*AIM OF THE EXERCISE:*
Transcribe, exactly and in full, every line from the one including "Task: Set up" to the end of the listing.

*DATA SEGMENT:*
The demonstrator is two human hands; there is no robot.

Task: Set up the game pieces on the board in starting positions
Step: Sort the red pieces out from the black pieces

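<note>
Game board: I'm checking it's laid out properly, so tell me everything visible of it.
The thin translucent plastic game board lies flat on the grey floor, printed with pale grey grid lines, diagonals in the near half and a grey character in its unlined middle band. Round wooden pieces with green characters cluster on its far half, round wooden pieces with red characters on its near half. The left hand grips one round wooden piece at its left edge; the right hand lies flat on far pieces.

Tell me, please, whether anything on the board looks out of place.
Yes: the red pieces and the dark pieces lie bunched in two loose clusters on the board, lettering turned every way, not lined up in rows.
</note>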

*SOLUTION TO THIS TASK:*
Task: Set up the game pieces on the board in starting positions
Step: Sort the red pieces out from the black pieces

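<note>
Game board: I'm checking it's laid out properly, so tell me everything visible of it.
The thin translucent plastic game board lies flat on the grey floor, printed with pale grey grid lines, diagonals in the near half and a grey character in its unlined middle band. Round wooden pieces with green characters cluster on its far half, round wooden pieces with red characters on its near half. The left hand grips one round wooden piece at its left edge; the right hand lies flat on far pieces.

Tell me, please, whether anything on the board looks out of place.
Yes: the red pieces and the dark pieces lie bunched in two loose clusters on the board, lettering turned every way, not lined up in rows.
</note>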

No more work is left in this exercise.